Par une décision Kermadec, n° 443882, rendue le 1er avril 2022, le Conseil d’Etat a refusé d’admettre la responsabilité de l’Etat pour méconnaissance de l’obligation de renvoi préjudiciel à la CJUE.
Dans cette affaire, une société de droit luxembourgeois, en situation déficitaire, avait supporté la retenue à la source de l’article 119 bis 2 du CGI sur des dividendes de source française. Sa demande de restitution définitivement rejetée par une décision du 29 octobre 2012 (CE, n° 352209), la société cherchait à engager la responsabilité de l’Etat du fait de la violation manifeste du droit de l’UE, compte tenu de l’arrêt Sofina du 22 novembre 2018 (C-575/17) par lequel la CJUE a jugé que la liberté de circulation des capitaux s’oppose à l’application d’une retenue à la source dans cette hypothèse.

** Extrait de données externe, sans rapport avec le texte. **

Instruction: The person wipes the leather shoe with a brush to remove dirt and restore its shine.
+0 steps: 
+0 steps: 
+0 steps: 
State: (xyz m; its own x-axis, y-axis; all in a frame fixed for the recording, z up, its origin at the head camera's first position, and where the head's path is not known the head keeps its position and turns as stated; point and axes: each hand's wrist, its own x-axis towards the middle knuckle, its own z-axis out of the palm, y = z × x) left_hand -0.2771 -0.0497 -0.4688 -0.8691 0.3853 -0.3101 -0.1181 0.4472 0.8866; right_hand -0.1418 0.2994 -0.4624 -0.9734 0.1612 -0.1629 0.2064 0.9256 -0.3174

Mais le Conseil d’Etat juge pour la première fois que l’article 267 du TFUE, s’il prévoit certes l’obligation pour les juridictions nationales dont les décisions sont insusceptibles de recours de renvoyer une question préjudicielle à la CJUE, ne crée cependant pas de droit au renvoi préjudiciel, et ne constitue ainsi pas une cause autonome d’engagement de la responsabilité de l’Etat.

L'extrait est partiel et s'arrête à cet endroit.